■ What you have to do ■
Return the data that follows exactly. Include every line.

■ Dataset extract ■
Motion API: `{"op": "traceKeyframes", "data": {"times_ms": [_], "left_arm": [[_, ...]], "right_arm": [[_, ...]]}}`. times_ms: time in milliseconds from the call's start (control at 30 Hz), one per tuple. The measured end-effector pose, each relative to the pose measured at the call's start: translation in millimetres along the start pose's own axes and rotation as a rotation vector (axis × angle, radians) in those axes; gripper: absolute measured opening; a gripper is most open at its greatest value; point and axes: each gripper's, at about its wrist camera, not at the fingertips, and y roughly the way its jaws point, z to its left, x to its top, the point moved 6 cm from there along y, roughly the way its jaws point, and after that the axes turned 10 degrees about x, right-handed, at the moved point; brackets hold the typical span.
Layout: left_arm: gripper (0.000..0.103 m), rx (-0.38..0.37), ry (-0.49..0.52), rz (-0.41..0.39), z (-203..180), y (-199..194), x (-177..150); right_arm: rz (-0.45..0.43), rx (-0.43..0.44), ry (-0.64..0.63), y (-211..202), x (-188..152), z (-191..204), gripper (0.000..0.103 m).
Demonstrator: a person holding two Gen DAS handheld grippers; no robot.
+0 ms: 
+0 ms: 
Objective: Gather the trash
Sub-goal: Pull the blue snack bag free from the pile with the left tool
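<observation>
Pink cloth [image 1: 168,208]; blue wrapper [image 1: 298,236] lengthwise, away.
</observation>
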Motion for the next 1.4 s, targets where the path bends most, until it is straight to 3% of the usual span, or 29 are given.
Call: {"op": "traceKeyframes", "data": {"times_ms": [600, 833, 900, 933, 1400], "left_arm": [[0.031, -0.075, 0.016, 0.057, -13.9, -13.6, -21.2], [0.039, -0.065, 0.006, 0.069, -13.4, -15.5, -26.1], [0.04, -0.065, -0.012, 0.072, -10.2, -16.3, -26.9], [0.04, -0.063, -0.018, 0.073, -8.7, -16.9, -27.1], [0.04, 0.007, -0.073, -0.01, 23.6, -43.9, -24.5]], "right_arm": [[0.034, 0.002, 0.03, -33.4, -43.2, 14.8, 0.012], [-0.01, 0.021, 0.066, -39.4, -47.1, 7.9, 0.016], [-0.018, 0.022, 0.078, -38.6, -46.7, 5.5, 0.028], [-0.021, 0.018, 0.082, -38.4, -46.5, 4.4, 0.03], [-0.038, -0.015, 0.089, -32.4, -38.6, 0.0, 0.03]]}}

■ Reply to the task ■
Motion API: `{"op": "traceKeyframes", "data": {"times_ms": [_], "left_arm": [[_, ...]], "right_arm": [[_, ...]]}}`. times_ms: time in milliseconds from the call's start (control at 30 Hz), one per tuple. The measured end-effector pose, each relative to the pose measured at the call's start: translation in millimetres along the start pose's own axes and rotation as a rotation vector (axis × angle, radians) in those axes; gripper: absolute measured opening; a gripper is most open at its greatest value; point and axes: each gripper's, at about its wrist camera, not at the fingertips, and y roughly the way its jaws point, z to its left, x to its top, the point moved 6 cm from there along y, roughly the way its jaws point, and after that the axes turned 10 degrees about x, right-handed, at the moved point; brackets hold the typical span.
Layout: left_arm: gripper (0.000..0.103 m), rx (-0.38..0.37), ry (-0.49..0.52), rz (-0.41..0.39), z (-203..180), y (-199..194), x (-177..150); right_arm: rz (-0.45..0.43), rx (-0.43..0.44), ry (-0.64..0.63), y (-211..202), x (-188..152), z (-191..204), gripper (0.000..0.103 m).
Demonstrator: a person holding two Gen DAS handheld grippers; no robot.
+0 ms: 
+0 ms: 
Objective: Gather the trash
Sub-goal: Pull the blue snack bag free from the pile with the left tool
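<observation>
Pink cloth [image 1: 168,208]; blue wrapper [image 1: 298,236] lengthwise, away.
</observation>
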Motion for the next 1.4 s, targets where the path bends most, until it is straight to 3% of the usual span, or 29 are given.
Call: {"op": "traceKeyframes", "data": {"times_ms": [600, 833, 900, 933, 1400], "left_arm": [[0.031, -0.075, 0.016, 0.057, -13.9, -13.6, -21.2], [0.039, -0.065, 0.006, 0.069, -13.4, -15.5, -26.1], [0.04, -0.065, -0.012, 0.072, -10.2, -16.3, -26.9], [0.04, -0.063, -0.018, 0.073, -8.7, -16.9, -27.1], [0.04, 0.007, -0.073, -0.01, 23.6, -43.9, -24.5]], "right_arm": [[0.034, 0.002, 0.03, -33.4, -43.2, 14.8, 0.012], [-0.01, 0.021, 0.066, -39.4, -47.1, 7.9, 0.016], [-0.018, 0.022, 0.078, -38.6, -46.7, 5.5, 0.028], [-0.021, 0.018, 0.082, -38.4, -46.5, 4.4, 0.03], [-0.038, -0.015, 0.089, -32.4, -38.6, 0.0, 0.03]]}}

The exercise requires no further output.